In most states, you are required to have residency in the county and state before you file for a name change. A person is not permitted to change his or her name to take advantage of any other person. You must be file the appropriate documentation in court in order to properly change your name.

Are there any restrictions placed on new names?
Yes, there are certain restrictions placed on selection a new name. Choosing the same name as a famous person can be difficult. Trademarked names and company names are all protected under copyright law.

Do I have to notify anyone of the name change?
After you have filed a name change petition in court, you must provide notice to the public in order to avoid false name changes. Notice requirements fall into two separate categories: public notice and Notice to affected individuals and agencies. You can issue a public notice through a general circulation newspaper in your town or county informing the public that a name change petition has been filed.

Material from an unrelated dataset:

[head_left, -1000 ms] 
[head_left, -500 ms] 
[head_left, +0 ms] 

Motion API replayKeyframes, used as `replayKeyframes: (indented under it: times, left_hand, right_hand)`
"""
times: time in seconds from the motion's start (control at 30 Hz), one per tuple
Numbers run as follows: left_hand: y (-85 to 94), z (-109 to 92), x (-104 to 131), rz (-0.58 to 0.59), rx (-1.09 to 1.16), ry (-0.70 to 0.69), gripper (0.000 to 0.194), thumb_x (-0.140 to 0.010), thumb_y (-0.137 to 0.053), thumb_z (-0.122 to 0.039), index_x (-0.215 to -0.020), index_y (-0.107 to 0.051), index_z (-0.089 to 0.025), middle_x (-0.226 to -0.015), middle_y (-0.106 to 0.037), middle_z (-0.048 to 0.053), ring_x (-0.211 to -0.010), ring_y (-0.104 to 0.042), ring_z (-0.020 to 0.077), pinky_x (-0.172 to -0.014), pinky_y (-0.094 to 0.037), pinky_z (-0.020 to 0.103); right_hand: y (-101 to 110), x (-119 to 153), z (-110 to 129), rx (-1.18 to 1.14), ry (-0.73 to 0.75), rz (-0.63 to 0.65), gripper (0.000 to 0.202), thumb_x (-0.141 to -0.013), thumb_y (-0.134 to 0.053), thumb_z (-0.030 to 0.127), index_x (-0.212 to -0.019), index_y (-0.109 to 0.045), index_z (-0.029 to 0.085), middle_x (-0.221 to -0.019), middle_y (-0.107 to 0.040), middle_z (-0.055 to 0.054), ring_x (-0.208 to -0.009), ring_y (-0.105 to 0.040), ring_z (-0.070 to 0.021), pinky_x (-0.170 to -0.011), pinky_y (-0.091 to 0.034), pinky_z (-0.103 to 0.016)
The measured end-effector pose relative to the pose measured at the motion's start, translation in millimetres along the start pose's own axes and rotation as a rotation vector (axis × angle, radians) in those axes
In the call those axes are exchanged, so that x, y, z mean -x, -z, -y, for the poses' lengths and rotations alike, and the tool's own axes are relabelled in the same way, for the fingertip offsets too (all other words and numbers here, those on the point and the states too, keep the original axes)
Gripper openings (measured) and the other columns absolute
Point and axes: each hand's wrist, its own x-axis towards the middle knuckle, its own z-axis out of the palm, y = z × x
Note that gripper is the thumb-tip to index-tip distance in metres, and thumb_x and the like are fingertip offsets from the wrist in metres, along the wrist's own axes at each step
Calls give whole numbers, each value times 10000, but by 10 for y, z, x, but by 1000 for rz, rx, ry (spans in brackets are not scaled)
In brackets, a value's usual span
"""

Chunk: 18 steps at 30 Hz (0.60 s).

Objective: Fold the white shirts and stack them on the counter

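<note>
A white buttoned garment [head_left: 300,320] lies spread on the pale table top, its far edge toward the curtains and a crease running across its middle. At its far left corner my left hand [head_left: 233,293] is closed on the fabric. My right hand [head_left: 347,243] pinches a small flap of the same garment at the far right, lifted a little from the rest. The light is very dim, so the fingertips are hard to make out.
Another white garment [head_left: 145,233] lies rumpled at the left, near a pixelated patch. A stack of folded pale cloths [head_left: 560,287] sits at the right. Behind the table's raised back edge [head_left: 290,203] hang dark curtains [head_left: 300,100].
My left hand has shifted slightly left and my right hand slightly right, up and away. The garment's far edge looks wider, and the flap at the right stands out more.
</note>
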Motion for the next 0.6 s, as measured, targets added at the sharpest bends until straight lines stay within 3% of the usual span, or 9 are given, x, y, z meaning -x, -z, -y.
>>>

Do I have to pay a fee to change my name in court?
All courts are paid a filing fee unless you are unable to pay or another there is another justifiable explanation. Filing fees vary from state to state.

Could a name change appeal be denied?
A name change appeal can be denied if you are changing your name in order to avoid legal action, debts or other financial obligations or court judgments.

What is basically involved in a court ordered name change?
There are three basic steps to changing your name legally. The first step is to file the action in court with the applicable forms and fee. In some states you may have to publish a notice in a local newspaper stating that the action has been filed.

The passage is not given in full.